El encabezamiento de esta entrada, refleja a la perfeccción que algunos no están contentos ni cuando hay algo positivo que explicar y, ahora que falta un año para elecciones, menos todavía.
El pasado martes, se reunió la comisión que preside la Concejal, Rosa Ibáñez, y que afecta a varias áreas del Ayuntamiento: Servicios públicos, Cultura, Educación. Llegado el turno de informes,
la concejala nos adelantó una excelente noticia, de la cual nos congratulamos todos, especialmente los alumnos, padres y madres del Colegio Cervantes. La aprobación por parte de Consellería de las obras para la segunda fase de dicho colegio que completarán, dieciséis años después, su adaptación a la LOGSE. Dichas obras tienen un presupuesto aproximado de un millón y medio de euros más IVA y, lógicamente, siendo de su íntegra competencia, serán ejecutadas a cargo de Consellería de Educación.

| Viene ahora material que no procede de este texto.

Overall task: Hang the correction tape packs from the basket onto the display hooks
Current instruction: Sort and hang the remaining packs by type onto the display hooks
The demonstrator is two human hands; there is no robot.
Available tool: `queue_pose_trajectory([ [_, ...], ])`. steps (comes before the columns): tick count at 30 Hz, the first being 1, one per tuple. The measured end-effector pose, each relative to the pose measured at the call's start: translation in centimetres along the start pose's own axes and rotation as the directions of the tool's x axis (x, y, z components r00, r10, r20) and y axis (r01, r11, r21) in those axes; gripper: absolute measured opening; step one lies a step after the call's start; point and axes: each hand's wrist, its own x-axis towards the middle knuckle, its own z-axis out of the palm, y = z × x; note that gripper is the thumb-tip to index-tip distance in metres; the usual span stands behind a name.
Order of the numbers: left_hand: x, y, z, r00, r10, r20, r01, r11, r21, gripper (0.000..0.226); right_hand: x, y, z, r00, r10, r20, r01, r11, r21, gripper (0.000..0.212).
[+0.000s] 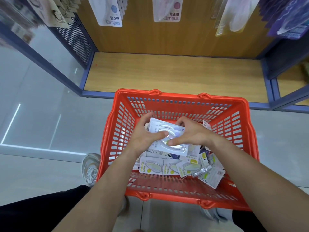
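An orange plastic basket (pixel 237 124) stands on the floor in front of the display. Both my hands are inside it and hold a small stack of white correction tape packs (pixel 164 129). My left hand (pixel 145 133) grips the stack's left edge with the thumb pressed on top. My right hand (pixel 190 133) grips the right edge, its thumb on the clear blister. Several more packs with yellow-green labels (pixel 177 168) lie loose on the basket's bottom. Hung packs show at the top: a blue-dot one (pixel 112 15) and a pink-dot one (pixel 168 12).
A low wooden shelf (pixel 173 74) with a blue metal frame sits behind the basket. Other hanging goods fill the top right (pixel 287 19) and top left. My shoe (pixel 90 166) stands left of the basket on the pale tiled floor.
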Motion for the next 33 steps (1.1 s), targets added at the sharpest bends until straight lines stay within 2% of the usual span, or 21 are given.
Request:
queue_pose_trajectory([
  [3,-0.1,0.1,0.1,1.0,0.005,0.008,-0.006,0.999,0.041,0.099,0.4,0.3,-0.5,0.995,0.019,0.096,-0.014,0.998,-0.056,0.082],
  [5,0.1,0.2,0.1,1.0,0.015,0.023,-0.016,0.998,0.059,0.102,0.6,0.5,-0.7,0.989,0.02,0.144,-0.016,0.999,-0.028,0.095],
  [8,0.2,0.6,0.3,0.998,0.047,0.039,-0.049,0.998,0.043,0.101,0.6,0.6,-0.5,0.988,-0.033,0.154,0.029,0.999,0.029,0.071],
  [10,0.6,0.6,0.4,0.997,0.072,0.009,-0.072,0.996,0.055,0.103,0.7,0.7,0.0,0.99,-0.042,0.132,0.032,0.996,0.082,0.068],
  [13,0.8,0.8,0.8,0.994,0.088,-0.07,-0.083,0.994,0.076,0.097,0.8,1.1,1.3,0.996,-0.06,0.072,0.044,0.979,0.197,0.082],
  [16,1.0,1.0,1.2,0.977,0.087,-0.196,-0.083,0.996,0.03,0.094,0.5,1.2,2.5,0.997,-0.071,-0.025,0.075,0.927,0.366,0.069],
  [18,1.0,1.1,1.6,0.967,0.048,-0.251,-0.066,0.996,-0.064,0.091,0.4,0.9,3.4,0.992,-0.059,-0.107,0.102,0.887,0.45,0.057],
  [22,0.6,1.6,2.6,0.961,-0.025,-0.277,-0.043,0.97,-0.239,0.071,0.2,0.3,4.8,0.977,-0.051,-0.209,0.17,0.779,0.604,0.053],
  [25,0.3,1.8,2.4,0.979,-0.021,-0.2,-0.042,0.952,-0.303,0.06,-0.6,-0.7,4.5,0.972,-0.101,-0.214,0.214,0.761,0.612,0.052],
  [28,-0.7,3.4,2.0,0.993,-0.012,-0.114,-0.03,0.933,-0.36,0.075,-1.7,-2.4,3.7,0.956,-0.178,-0.231,0.28,0.781,0.558,0.046],
  [29,-1.1,4.1,1.9,0.994,-0.002,-0.105,-0.038,0.927,-0.372,0.076,-2.1,-3.2,3.6,0.948,-0.207,-0.242,0.308,0.788,0.532,0.045],
  [32,-2.0,6.4,1.5,0.986,0.059,-0.154,-0.11,0.932,-0.344,0.059,-3.4,-5.3,3.6,0.911,-0.246,-0.332,0.386,0.793,0.472,0.041],
  [33,-2.4,7.2,1.3,0.982,0.069,-0.175,-0.122,0.941,-0.316,0.063,-4.0,-6.0,3.7,0.898,-0.227,-0.378,0.401,0.777,0.486,0.04],
])
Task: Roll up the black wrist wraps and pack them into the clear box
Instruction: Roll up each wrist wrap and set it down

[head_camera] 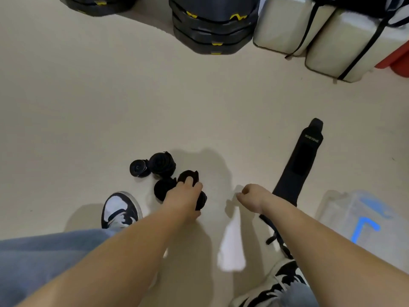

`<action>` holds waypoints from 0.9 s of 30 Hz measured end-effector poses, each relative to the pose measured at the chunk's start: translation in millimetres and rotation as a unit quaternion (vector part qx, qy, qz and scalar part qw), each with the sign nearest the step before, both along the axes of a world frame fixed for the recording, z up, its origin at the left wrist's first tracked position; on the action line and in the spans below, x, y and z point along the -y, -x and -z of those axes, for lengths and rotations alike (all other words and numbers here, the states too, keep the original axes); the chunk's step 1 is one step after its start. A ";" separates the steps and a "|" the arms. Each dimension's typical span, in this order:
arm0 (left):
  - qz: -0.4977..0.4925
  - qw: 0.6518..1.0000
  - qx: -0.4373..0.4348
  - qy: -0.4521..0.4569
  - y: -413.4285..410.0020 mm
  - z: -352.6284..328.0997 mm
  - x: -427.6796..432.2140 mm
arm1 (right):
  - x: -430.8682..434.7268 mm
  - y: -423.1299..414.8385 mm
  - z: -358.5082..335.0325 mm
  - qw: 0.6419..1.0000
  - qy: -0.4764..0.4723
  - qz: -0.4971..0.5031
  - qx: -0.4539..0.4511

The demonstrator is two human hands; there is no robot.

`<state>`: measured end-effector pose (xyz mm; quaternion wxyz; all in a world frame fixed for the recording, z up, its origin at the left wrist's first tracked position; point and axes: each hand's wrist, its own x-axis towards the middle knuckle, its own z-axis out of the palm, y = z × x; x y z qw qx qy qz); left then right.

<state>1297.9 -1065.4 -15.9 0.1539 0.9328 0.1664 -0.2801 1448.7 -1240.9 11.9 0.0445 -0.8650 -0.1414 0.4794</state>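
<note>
On the floor at my right the clear box point(345, 209) stands ready, a flat wrap point(296, 165) beside it unrolled. My left hand point(186, 196) clamps a rolled wrap point(188, 175), likely to pack; my right hand point(250, 194) hangs loosely curled, empty.

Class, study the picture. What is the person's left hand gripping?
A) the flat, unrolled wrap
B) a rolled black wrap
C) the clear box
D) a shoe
B: the left hand has its fingers curled round a rolled black wrap on the floor, well away from the clear box.
</note>
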 end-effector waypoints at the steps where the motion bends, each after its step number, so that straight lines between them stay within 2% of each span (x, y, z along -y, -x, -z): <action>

Han sido adjudicadas por CIEGSA, que es la empresa en la que consellería tiene delegada la construcción de Centros Educativos, a la mercantil, INTERSA, empresa que ha efectuado gran parte de las obras más importantes en Ibi en los últimos años (Teatro Río, Juzgado, Piscina Climatizada),
la mayoría de ellas con sobrecostes millonarios. Pero de esto último, ya hablaremos, aunque me sigue chocando que el hecho de que una empresa reiteradamente ejecute con importantes sobrecostes, no cuente para nada a la hora de adjudicarle nueva obra pública. Suena raro, ¿verdad?
Dicho lo anterior, lo chocante del tema es que
cuando el miércoles escuché el corte de voz en Radio Ibi referente a la citada noticia, la señora Alcaldesa en lugar de explicar que dicha inversión se iba a llevar a cabo en breve, inversión que por otra parte ya se dio como hecha en la pasada legislatura y que se encargó de computar en los veinte millones para centros educativos también en la pasada campaña electoral, es decir, que era algo seguro, obligatorio y de debido cumplimiento para Consellería de Educación,
el 70% de la intervención fuera para despotricar contra los anteriores gobernantes, lloriquear porque le dejaron los colegios hechos polvo y no sé cuántos improperios más. Es decir, ni siquiera cuando se hace algo medianamente bien se relaja.
Habrá que refrescar a esta mujer la memoria con varios datos. El primero, que
la obligación de Consellería de Educación es esa, construir centros educativos, planificar el programa educativo y pagar al profesorado, para lo cual tiene competencia y recursos que sólo a ella competen. Que en segundo lugar, si el Colegio Cervantes se lo encontró hecho unos zorros, más si cabe que otros centros educativos de Ibi que tienen también previstas obras de adaptación a la LOGSE, lo fue exclusivamente porque la Consellería de Educación, gobernada como todas las demás por SU partido desde el año 1995, puso un cerco y bloqueo a Ibi en inversiones, ya que el pueblo entonces votaba mayoritariamente en las municipales a otro partido. En tercer lugar, porque
cuando era concejala y portavoz de la oposición en aquellos años, no le escuché quejarse ni una sola vez de que las correspondientes inversiones de la consellería, debidas y obligadas para con los ciudadanos de Ibi, que tenían los mismos derechos entonces que ahora, no vinieran a tiempo y bien. Y en último lugar, porque
el edificio de viviendas que se adosó al colegio Cervantes, mutilando su capacidad de crecimiento, se aprobó contando con su voto favorable y estando ella en la oposición.Así que, si hay cosas positivas como esta, en la que, indudablemente tiene responsabilidad y mérito, sería más lógico, conveniente y prudente, explicar la inversión y hacerla cuando antes, que el pueblo si todo ha sido bueno y bonito, seguro se lo reconocerá. Recurrir a la descalificación del contrario y a la queja, cuando ya lleva siete años de alcaldesa y cuando todos sabemos que si las reformas de los centros educativos se han atrasado en Ibi, ha sido por la marginación intencionada a que consellería sometió a nuestro pueblo en los años que ella era oposición, queda retratada y refleja que tiene miedo, mucho miedo a perder una mayoría absoluta de la que en absoluto se están haciendo acreedores esta legislatura.